JV : Avec l’augmentation du coût de tout au cours des dernières années, c’est certainement un problème, et le secteur de la restauration est une entreprise, il faut donc toujours en être conscient. Plus d’un directeur général ou propriétaire de restaurant m’a dit qu’il ne voulait pas vendre plus de bière parce que le restaurant gagnerait moins d’argent. D’un côté, ils ont raison, et si quelque chose n’est pas cassé, il n’est pas nécessaire de le réparer. D’un autre côté, je ne pense pas que ce soit nécessairement le cas que les gens ne commandent que de la bière et dépensent donc moins. Tous les clients ne cherchent pas à commander du vin à la bouteille. De nombreuses bières à la pression, en bouteille ou en boîte peuvent être vendues à des prix comparables à ceux des vins au verre, et j’ai pris de nombreux repas dans des restaurants où j’ai commandé de la bière avant de passer à la carte des vins. Dans ces cas-là, je dépensais plus que je ne l’aurais fait si la bière n’avait pas été là.
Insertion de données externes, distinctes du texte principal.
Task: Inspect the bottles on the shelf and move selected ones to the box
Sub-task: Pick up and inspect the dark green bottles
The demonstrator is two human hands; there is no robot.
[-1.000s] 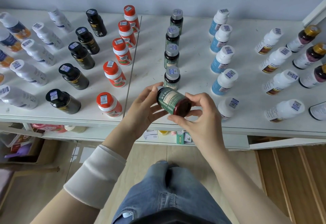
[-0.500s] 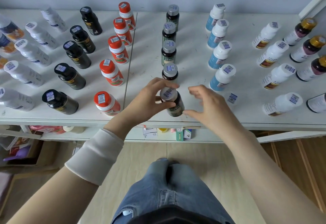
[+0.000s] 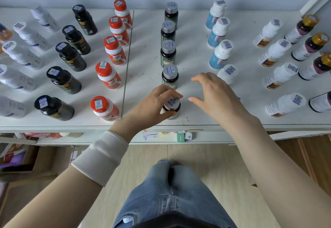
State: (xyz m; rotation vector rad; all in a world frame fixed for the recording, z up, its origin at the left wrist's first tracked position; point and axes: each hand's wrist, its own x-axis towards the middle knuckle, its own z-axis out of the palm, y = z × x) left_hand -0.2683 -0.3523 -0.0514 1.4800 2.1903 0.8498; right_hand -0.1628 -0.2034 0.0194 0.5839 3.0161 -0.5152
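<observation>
Bottle (image 3: pixel 171 106) with the dark glass, green label and grey cap is back on the shelf (image 3: pixel 148 48). It stands upright at the front of its column, close to the front edge and just ahead of the next grey-capped bottle (image 3: pixel 170 77). A second ago you held it tipped over in both hands, off the shelf, with the label turned up to read. Now it rests on its base again.

Your left hand (image 3: pixel 154 105) still grips it, fingers curled over the cap and the thumb low against the side. Your right hand (image 3: pixel 213 95) has let go and drifted to the right. It hovers over the shelf with its fingers loosely spread, holding nothing, near the front white-capped bottle (image 3: pixel 227 74) of the blue-labelled column.

It looks as if you have checked this one and not chosen it, since it went back to its place and not toward the cardboard box (image 3: pixel 43 157) under the shelf on your left. All that seems left here is for your left hand to let go, and your right hand is well placed for the blue-labelled column. Release gently: the bottle stands close to the edge.
</observation>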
Je sais que je ne suis pas le seul à aimer manger de cette façon, et le fait d’offrir plus de choix de bières peut augmenter les ventes au lieu de les diminuer.
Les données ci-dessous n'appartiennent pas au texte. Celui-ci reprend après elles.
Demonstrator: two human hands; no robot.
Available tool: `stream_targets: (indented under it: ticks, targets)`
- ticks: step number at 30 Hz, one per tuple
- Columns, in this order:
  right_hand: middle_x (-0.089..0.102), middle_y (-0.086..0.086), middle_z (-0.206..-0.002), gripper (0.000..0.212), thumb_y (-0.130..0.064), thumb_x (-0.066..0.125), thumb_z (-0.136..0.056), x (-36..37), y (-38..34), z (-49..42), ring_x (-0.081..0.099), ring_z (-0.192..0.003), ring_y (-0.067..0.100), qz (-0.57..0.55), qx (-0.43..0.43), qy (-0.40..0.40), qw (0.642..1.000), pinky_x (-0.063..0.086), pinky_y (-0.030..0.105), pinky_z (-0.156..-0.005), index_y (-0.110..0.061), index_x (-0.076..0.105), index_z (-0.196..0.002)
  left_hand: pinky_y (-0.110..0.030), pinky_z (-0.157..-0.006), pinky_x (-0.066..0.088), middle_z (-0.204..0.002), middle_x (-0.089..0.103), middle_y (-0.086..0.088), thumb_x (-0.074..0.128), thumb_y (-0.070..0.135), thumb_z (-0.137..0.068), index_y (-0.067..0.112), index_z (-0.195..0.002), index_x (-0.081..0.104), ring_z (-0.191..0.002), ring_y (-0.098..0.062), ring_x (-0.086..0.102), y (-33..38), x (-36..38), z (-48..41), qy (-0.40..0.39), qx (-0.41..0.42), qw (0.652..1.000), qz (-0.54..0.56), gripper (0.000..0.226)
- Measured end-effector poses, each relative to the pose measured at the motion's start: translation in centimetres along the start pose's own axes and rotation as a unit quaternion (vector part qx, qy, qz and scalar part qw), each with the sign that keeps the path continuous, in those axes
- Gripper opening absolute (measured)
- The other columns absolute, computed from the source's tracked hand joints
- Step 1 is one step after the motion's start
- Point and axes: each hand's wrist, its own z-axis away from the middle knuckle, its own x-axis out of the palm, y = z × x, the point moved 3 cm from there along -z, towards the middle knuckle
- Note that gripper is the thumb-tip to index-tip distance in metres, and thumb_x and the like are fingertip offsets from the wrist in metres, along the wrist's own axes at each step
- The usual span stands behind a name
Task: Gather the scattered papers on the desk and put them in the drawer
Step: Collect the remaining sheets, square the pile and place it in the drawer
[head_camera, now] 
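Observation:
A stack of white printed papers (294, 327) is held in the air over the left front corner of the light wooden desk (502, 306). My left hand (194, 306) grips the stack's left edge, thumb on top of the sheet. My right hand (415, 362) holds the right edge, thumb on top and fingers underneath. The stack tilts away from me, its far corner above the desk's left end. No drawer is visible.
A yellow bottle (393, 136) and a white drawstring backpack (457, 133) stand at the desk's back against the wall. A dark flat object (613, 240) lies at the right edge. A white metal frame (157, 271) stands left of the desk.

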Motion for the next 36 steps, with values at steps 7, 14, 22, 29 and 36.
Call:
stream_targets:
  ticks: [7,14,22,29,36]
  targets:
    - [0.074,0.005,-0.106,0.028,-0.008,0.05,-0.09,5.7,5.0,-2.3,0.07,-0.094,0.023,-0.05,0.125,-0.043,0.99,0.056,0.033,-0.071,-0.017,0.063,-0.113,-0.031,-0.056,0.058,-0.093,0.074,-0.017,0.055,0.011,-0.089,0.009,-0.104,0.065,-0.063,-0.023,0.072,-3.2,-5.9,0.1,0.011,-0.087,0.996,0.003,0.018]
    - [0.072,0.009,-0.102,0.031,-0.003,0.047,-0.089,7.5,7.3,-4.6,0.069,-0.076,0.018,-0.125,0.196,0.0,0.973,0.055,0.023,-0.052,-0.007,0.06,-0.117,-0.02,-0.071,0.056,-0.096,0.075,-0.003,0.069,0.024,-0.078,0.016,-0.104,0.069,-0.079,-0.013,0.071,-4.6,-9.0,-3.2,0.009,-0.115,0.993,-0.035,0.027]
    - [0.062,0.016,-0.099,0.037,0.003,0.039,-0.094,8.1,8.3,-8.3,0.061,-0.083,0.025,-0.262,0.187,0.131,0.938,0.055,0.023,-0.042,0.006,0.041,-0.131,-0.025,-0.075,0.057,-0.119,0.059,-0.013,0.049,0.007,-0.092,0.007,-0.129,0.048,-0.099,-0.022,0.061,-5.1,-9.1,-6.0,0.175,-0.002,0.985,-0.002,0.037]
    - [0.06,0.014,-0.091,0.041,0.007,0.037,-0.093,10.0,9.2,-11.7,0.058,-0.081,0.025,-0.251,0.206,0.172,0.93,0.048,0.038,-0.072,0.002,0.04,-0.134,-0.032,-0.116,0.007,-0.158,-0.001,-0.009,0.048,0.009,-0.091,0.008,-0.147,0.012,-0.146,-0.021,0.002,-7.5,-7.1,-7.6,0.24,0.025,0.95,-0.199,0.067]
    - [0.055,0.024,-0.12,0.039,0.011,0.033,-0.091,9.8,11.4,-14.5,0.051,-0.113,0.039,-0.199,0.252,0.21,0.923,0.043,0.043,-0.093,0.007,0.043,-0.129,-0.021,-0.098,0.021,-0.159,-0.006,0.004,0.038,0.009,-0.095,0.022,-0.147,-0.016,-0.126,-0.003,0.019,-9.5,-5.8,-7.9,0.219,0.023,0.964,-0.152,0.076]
Je pense que beaucoup de gens confondent un programme de bière robuste avec une grande liste de bières. Une liste de boissons est faite pour être bue et appréciée, pas pour être bavée, et il n’est pas difficile de proposer une poignée de bières bien choisies sur le menu. Cela montre que l’on a le souci du détail et les clients l’apprécieront.

ASI : Pensez-vous que les sommeliers connaissent bien la bière ou qu’il faudrait mettre davantage l’accent sur la bière et les autres boissons dans les programmes de sommellerie ?
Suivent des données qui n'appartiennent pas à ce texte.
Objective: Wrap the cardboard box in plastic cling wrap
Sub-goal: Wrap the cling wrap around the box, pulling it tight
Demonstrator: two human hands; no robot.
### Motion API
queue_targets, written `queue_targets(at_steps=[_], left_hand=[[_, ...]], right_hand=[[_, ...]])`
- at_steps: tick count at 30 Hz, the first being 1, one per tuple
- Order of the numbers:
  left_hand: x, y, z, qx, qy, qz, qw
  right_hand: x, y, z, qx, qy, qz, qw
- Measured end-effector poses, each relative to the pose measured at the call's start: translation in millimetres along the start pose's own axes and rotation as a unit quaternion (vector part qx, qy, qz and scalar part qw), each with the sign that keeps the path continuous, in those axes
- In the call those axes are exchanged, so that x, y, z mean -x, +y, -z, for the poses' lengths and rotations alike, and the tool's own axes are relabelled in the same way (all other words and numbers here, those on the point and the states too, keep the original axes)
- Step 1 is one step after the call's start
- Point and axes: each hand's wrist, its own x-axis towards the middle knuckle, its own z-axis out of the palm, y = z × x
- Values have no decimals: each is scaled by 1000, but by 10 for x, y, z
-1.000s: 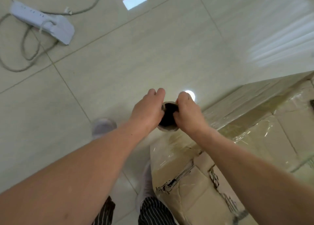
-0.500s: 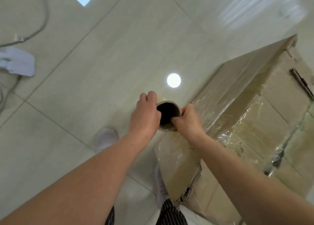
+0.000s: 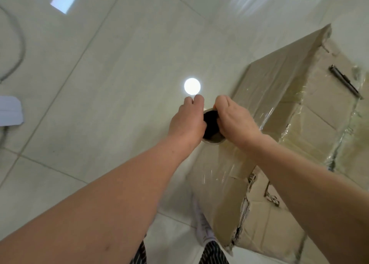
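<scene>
A big brown cardboard box (image 3: pixel 311 108) stands on the floor at the right, its sides covered with shiny clear film. I look down the open end of the cling wrap roll (image 3: pixel 211 124), a cardboard tube held upright beside the box's near left corner. My left hand (image 3: pixel 186 122) grips the tube's left side and my right hand (image 3: pixel 234 121) grips its right side, thumbs at the rim. Film stretches from the roll onto the box side (image 3: pixel 225 176). The rest of the roll is hidden below my hands.
Pale glossy floor tiles (image 3: pixel 111 88) spread to the left. A white power strip (image 3: pixel 11 110) and a grey cable (image 3: pixel 19 50) lie at the far left edge. My white shoe (image 3: pixel 203 229) stands by the box's near corner. A dark pen-like object (image 3: pixel 344 80) lies on the box top.
My view has swung left to right around the box, which now shows more of its top. Both hands keep hold of the roll and have moved along the box side.
</scene>
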Motion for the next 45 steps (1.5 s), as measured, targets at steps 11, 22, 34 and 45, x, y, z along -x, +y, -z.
queue_targets(at_steps=[11, 22, 34, 45], left_hand=[[-90, 80, -58, -19, -8, 35, 999], [-213, 314, -106, -41, -19, 17, 999], [-524, 632, -210, 6, 46, 2, 999], [-555, 687, -162, -22, 26, 0, 999]], right_hand=[[178, 15, -289, -324, 5, -381, 866], [161, 236, -199, -302, 29, -368, 879], [-219, 775, 170, -55, 76, -80, 992], [10, 696, -52, -432, 71, -394, 808]])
JV : La réponse courte est oui, les programmes de sommellerie devraient mettre davantage l’accent sur la bière et d’autres boissons, et les sommeliers devraient prendre sur eux d’en apprendre davantage sur la bière et d’autres boissons.

La réponse longue est que c’est compliqué. D’une part, une personne travaille pour devenir sommelier parce qu’elle s’intéresse avant tout au vin, et c’est donc ce dernier qui sera son principal centre d’intérêt, au détriment de la bière et de toute autre boisson. Néanmoins, une plus grande connaissance des boissons n’est jamais une mauvaise chose, même si vous n’avez pas besoin de l’utiliser tout le temps. Même si je suppose que cela dépend dans une certaine mesure du type d’établissement pour lequel le sommelier travaille et des attentes de ses clients, le secteur de l’hôtellerie est en constante évolution et un sommelier doit avoir une bonne connaissance de tout ce qui est proposé sur sa liste.

J’étudie la bière et le vin depuis plus de 20 ans et j’ai travaillé avec de nombreuses personnes dans le monde des boissons. Les sommeliers connaissent mieux la bière qu’auparavant, mais il reste encore beaucoup à faire. Une certification de sommelier est une réussite impressionnante, elle témoigne d’un dévouement et d’une connaissance, mais nous ne devons pas oublier de rester humbles et en état d’apprentissage. Certains sommeliers me donnent l’impression que la bière est facile, que c’est “juste de la bière” et qu’ils n’ont pas besoin de faire beaucoup d’efforts pour la comprendre ou la servir correctement. Il m’est arrivé plus d’une fois d’entendre des sommeliers dans un restaurant décrire avec assurance une bière à un client comme étant “maltée” ou “houblonnée”, ce qui me fait frémir. Si ce même sommelier vous décrivait un vin comme étant “à base de raisin”, prendriez-vous ce qu’il dit très au sérieux ? Il m’est arrivé de me faire servir des bières belges fortes presque glacées dans une pinte à shaker et cela me fait comprendre que le restaurant ne prend pas la bière au sérieux. Cela peut sembler pointilleux, mais si vous aviez payé une bonne bouteille de Côte-Rôtie et qu’elle vous parvenait glacée et versée dans une flûte de champagne, comment vous sentiriez-vous par rapport à l’argent que vous avez dépensé ? Je ne dis pas que tous les sommeliers devraient s’intéresser à la bière comme je l’ai fait, mais si vous pouvez mémoriser tous les grands crus de Bourgogne, vous pouvez apprendre la différence entre une ale et une lager et apprendre quelques descripteurs d’arômes.